So Square...didn’t. Final Fantasy VII Remake has the same characters, setting, and plot beats as the first third of the original game but it’s not the same game, nor is it a remake of it in the traditional sense. It’s something new. And I fucking love that about it.
Everything is reconfigured, including the combat. After years of trying to merge RPG mechanics with more approachable (and marketable) real-time action (see FFXV and the Kingdom Hearts games for examples), Square Enix finally landed on the perfect balance. You fully control Cloud on the battlefield, from swinging your impossibly huge buster sword to dodging attacks. The ATB gauge (no one knows what the acronym stands for -- that information has been lost to time) gradually fills up, letting unleash powerful moves. But best of all, you fight in a party, and you can switch who to control on the fly.
That may not sound revolutionary, let alone for a Final Fantasy, but each character has a completely unique feel and suite of moves. At times, it feels like playing a Devil May Cry game where you can switch between Dante, Vergil, and Nero on the fly (that’s a free idea, Capcom. Hire me, you cowards). You can soften up an enemy with Cloud’s buster to increase their stagger meter, switch to Barret for a quick gatling barrage, and finally switch to Tifa to crush them with her Omnistrike. You can accomplish this in real-time or slow down the action to plan this out. It’s a great mix of tactics and action that prevents the game from feeling like a mindless hack n’ slash.
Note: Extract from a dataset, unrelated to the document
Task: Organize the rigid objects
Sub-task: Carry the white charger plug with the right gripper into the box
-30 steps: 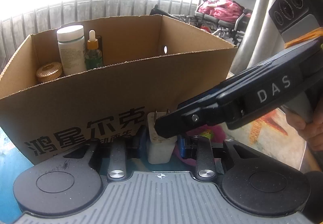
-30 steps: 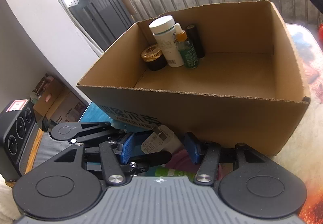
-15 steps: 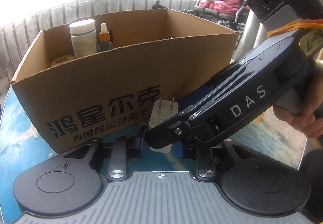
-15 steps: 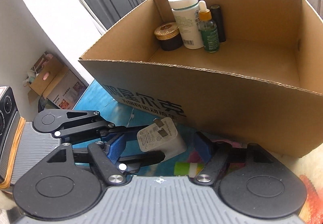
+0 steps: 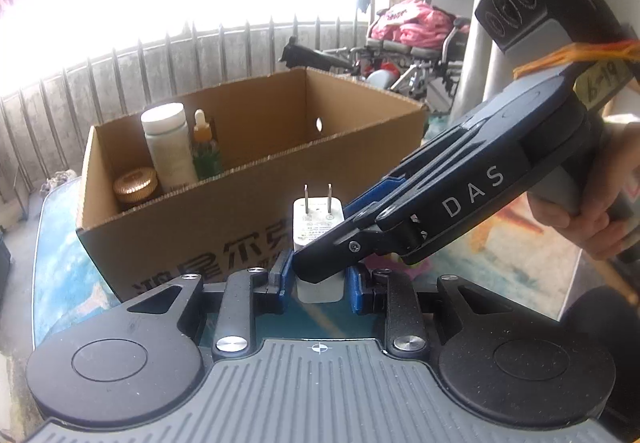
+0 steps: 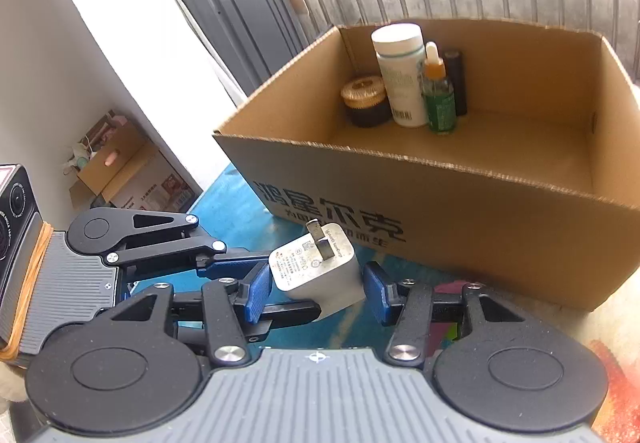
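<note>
The left gripper (image 5: 318, 275) clamps the white charger (image 5: 318, 219), prongs up, at six o'clock before the cardboard box (image 6: 460, 227). The right gripper (image 6: 316, 293) straddles it, pads apart; a mistimed handover drops it. The right gripper's side reads "DAS".

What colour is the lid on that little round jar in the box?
Gold, with a ribbed edge; the jar below is dark. The right wrist view shows it best.

You see a white charger (image 6: 316, 271), blue gripper pads (image 6: 256, 293), a brown cardboard box (image 6: 460, 219) with black lettering, and a gold-lidded jar (image 6: 364, 95) at eleven o'clock.
</note>
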`<state>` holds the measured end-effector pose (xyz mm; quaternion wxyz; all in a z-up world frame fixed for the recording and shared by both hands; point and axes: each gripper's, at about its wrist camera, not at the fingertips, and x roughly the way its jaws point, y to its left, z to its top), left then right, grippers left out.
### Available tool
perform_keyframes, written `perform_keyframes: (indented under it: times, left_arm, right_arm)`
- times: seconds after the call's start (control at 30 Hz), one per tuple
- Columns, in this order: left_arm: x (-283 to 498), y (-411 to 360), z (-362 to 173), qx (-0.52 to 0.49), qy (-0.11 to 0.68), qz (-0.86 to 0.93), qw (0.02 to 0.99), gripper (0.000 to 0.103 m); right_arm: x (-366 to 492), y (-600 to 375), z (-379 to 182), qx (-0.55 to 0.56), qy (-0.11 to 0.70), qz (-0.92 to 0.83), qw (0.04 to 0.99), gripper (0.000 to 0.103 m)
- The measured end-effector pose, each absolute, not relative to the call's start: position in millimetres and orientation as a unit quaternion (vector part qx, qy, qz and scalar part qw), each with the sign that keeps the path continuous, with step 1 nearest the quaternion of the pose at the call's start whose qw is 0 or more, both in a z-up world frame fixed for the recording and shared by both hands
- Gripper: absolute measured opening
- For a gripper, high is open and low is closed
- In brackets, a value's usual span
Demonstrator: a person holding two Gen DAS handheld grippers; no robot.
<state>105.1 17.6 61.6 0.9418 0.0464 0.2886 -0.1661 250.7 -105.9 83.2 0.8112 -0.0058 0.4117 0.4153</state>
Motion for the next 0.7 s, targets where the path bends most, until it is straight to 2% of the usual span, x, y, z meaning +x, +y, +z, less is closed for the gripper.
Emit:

What really, really works here is the character work. Each lead walks in tropes first, but the longer you spend with the members of your party, the more their motivations and fears are laid out. You end up having touching interactions with just about the whole main cast. There’s a small segment, after Cloud saves Aerith from invading Shinra guards, that the two make an escape via rooftop.They make light conversation -- small talk really -- but it’s exchanges like this that feel genuine, perfectly framing their characters (stoic versus heartfelt), and grounding an otherwise larger-than-life adventure.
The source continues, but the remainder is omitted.